Making zooplankton swim with random walks

To get started we need a couple of libraries for plotting. For the main plotting we will use ggplot2, gganimate is useful to turn the plots into gifs, and ggimage is going to let us add a daphnia to the plot.

library(ggplot2)
library(gganimate)
library(ggimage)

What is a random walk?

In one dimension our random walker can move forward or backward (or up/down). The distance they move is drawn from some distribution, here we are using a standard normal distribution. The standard normal is symmetrical around 0, which means that there is an equal probability of moving forward or backwards, and there is a higher probability of moving short distances.

To simulate a simple random walk along the x axis for 100 time steps, we can use the cumsum function with rnorm. The rnorm allows us to sample random values from a normal distribution with a mean of 0 and a standard deviation of 1 (aka the standard normal). The cumsum function then computes the cumulative sum of these values. If, for example our first three values from rnorm were 0.89, -0.395, and 2.11 then the cumulative sum would be 0.89, followed by 0.495 (0.89 - 0.395), and then 2.605 (0.495 + 2.11). We will also set all y values equal to 0, because we want the random walk to only be along the x axis.

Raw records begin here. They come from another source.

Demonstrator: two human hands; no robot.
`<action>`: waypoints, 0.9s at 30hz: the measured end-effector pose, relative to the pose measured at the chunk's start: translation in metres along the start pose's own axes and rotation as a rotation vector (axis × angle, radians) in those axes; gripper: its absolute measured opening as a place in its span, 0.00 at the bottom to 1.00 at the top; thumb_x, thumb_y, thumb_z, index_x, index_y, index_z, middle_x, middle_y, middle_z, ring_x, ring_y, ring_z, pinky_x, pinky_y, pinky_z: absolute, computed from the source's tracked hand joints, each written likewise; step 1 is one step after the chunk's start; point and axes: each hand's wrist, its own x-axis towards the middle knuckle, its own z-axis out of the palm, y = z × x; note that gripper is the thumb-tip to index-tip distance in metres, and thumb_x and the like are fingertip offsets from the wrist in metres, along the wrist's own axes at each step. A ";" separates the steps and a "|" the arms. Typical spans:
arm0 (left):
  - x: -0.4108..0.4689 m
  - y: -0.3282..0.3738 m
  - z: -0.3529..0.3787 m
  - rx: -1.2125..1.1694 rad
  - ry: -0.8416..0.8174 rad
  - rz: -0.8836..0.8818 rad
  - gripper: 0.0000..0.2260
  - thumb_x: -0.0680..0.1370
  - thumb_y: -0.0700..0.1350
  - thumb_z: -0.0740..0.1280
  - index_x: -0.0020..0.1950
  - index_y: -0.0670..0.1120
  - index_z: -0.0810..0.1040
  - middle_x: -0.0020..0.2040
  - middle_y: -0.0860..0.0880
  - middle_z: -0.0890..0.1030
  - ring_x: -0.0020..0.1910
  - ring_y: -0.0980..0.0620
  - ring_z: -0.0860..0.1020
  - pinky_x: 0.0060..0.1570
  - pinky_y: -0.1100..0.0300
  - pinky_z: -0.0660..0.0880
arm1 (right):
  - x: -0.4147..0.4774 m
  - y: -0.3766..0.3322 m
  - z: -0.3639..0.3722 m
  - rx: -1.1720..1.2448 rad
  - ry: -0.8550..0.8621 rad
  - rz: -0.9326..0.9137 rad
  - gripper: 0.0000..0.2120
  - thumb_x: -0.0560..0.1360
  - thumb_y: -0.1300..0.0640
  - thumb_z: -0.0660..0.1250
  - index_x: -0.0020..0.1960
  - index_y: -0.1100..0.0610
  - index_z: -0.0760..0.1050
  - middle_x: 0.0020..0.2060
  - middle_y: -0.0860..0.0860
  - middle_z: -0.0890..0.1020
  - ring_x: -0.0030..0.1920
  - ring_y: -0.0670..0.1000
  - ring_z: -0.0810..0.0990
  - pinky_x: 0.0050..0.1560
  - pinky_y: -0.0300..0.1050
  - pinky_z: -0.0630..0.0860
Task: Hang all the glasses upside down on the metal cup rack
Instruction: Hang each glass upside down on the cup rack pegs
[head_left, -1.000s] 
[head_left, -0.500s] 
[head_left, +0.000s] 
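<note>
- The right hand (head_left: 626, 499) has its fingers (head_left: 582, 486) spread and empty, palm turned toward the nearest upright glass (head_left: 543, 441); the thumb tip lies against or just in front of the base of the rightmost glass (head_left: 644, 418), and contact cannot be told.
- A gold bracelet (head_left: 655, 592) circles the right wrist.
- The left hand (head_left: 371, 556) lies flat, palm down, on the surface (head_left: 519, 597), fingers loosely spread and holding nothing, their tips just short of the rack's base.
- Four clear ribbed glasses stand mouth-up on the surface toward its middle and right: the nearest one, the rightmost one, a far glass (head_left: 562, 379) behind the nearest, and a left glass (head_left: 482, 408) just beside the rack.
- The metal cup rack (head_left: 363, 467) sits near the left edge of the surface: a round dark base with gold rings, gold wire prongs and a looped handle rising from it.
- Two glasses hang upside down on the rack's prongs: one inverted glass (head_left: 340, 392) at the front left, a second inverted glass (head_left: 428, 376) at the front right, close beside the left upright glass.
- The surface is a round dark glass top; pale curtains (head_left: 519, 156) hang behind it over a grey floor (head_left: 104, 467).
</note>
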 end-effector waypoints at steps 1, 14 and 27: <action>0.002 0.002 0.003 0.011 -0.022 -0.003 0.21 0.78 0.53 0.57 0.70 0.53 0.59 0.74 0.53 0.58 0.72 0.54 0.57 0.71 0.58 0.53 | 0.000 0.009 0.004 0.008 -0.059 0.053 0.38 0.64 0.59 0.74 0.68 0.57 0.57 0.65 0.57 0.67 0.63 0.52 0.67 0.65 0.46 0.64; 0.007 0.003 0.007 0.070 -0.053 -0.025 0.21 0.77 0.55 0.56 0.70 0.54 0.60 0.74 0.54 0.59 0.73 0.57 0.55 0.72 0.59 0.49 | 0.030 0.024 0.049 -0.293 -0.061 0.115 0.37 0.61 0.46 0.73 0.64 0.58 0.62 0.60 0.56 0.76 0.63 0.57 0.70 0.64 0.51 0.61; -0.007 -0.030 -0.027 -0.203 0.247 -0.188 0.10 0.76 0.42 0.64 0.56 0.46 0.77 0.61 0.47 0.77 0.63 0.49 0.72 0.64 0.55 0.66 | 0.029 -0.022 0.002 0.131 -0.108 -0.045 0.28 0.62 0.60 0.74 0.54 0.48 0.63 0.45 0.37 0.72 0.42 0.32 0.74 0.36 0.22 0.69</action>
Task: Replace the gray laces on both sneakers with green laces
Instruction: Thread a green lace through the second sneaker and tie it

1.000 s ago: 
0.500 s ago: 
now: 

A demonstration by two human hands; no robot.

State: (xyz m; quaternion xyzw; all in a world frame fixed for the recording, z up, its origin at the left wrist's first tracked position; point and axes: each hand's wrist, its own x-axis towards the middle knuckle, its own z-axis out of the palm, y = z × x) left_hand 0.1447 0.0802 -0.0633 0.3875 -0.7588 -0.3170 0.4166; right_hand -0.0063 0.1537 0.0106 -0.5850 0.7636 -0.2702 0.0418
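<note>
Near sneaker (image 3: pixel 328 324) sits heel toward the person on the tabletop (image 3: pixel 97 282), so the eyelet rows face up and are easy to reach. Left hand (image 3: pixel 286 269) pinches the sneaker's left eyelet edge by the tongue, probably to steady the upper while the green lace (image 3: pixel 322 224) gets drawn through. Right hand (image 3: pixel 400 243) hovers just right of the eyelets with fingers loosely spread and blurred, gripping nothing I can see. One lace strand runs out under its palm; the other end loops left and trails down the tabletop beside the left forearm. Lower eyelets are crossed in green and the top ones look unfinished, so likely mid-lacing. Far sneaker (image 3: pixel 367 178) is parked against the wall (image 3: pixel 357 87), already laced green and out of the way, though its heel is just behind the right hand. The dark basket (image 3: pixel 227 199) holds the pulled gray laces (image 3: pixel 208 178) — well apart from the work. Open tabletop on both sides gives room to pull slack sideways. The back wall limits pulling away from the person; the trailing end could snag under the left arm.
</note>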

df <- data.frame(time = 1:100, x = cumsum(rnorm(100, 0, 1)), y = 0)

The data frame now contains values for 100 time steps, with a new x value each step. We can visualize this with an animation using the gganimate package. Set x = x, and y = y, and use a point to represent our random walker. Adding transition_time tells R that we want the gif to step forward in time according to the time column.

ggplot(df, aes(x = x, y = y)) + geom_point(size = 4) + 
  theme_bw(base_size = 14) + 
  transition_time(time)

For a bit of added fun, we can replace geom_point with geom_image from the ggimage package. Adding a link to the desired image, in this case to Daphnia (a ubiquitous zooplankton), as an additional column in the data frame lets us use the image in place of the point. Now we have a Daphnia swimming along the x-axis.

df <- data.frame(time = 1:100, loc = cumsum(rnorm(100, 0, 1)), y = 0, img = "http://phylopic.org/assets/images/submissions/ef7610ee-e767-46d5-a2e5-9e474ed50c10.64.png")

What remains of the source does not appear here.